I discovered last night there is no graceful way to remove your face from your gf's crotch when your parents walk in the room
what is college for if not random hookup sex?
learning.
i would literally fuck learning if i could.
Just woke up on a dolphin floaty wearing only a party hat. There's blood on the side of the pool and glass in the sauna. Worst fucking hangover. But some guy said he is making crepes so its ok
she made my bed before she left. i think i'm gonna keep banging her to get the housework done
Don't you hate it when all three people suddenly sober up in the middle of a threesome. Awwwwkward.
He told me his mother taught him that move. What the hell do I say to that?
Security brought me back to our hotel room in a wheelchair last night. Vegas.
And if you ever tell anyone that I will fucking kill you.
she went to her friend's wedding and caught the bouquet. as the unwilling rebound, can i run away now?
my 3 favorite things in life are tequila, dicks, and making sandwiches. that DOES NOT make me a bad person.
Not only is he in the circus, the man survived a near death experience and has an accent. She might as well have found a unicorn. This shit just doesn't happen in real life. Where did she meet this magical creature?
An don't say it's "personal preference" cause I don't buy it. I just want to have normal cool guy balls.

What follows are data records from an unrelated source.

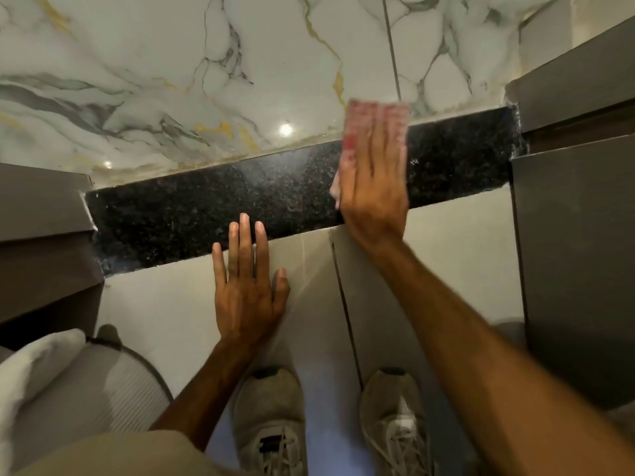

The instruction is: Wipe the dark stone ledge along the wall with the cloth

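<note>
Marble-veined wall tiles rose behind the dark stone ledge [213, 204] as the right hand [372, 187], flat and open, pressed the pink cloth [357, 118] down near the ledge's right end, where firm, overlapping strokes would serve best, while the left hand [247, 290] lay empty and open-fingered at the ledge's front edge.

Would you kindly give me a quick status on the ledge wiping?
Right hand flat on cloth, pressing it to dark stone ledge, right part. Left hand open, fingertips on ledge's front edge. Nothing in the way.

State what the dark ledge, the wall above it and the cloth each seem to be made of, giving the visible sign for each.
Dark ledge: polished speckled stone, probably granite; black with pale flecks and a soft sheen.
Wall: glossy marble-look tile or slab; grey and gold veins, lamp reflections, a straight joint line.
Cloth: soft fabric, pink-red and white patterned, flattened under the right hand; too blurred to tell the weave.
</note>
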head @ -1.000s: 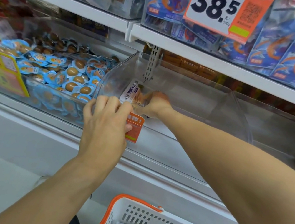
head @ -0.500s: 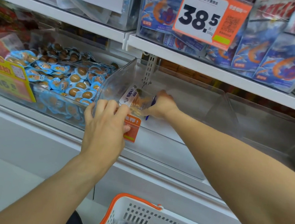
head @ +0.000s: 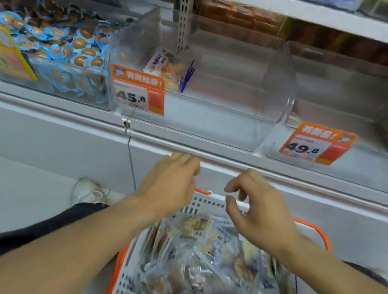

I don't want to be the dude that's still rocking the equivalent of the "mid 90's bowl cut" of scrotum haircuts.
Everyone was passed out so I turned off the lights and locked all the doors. I also took the chicken sandwich in the microwave as payment.
If I drank a glass of water for every drink I had I'd die of water intoxication like some tweaked out looser at a rave
I fucked some frat guy. Then I found my brother after and made him take his shirt off and then I made him tell me he loves me
Fuck your bullshit loser kid and his gluten allergy.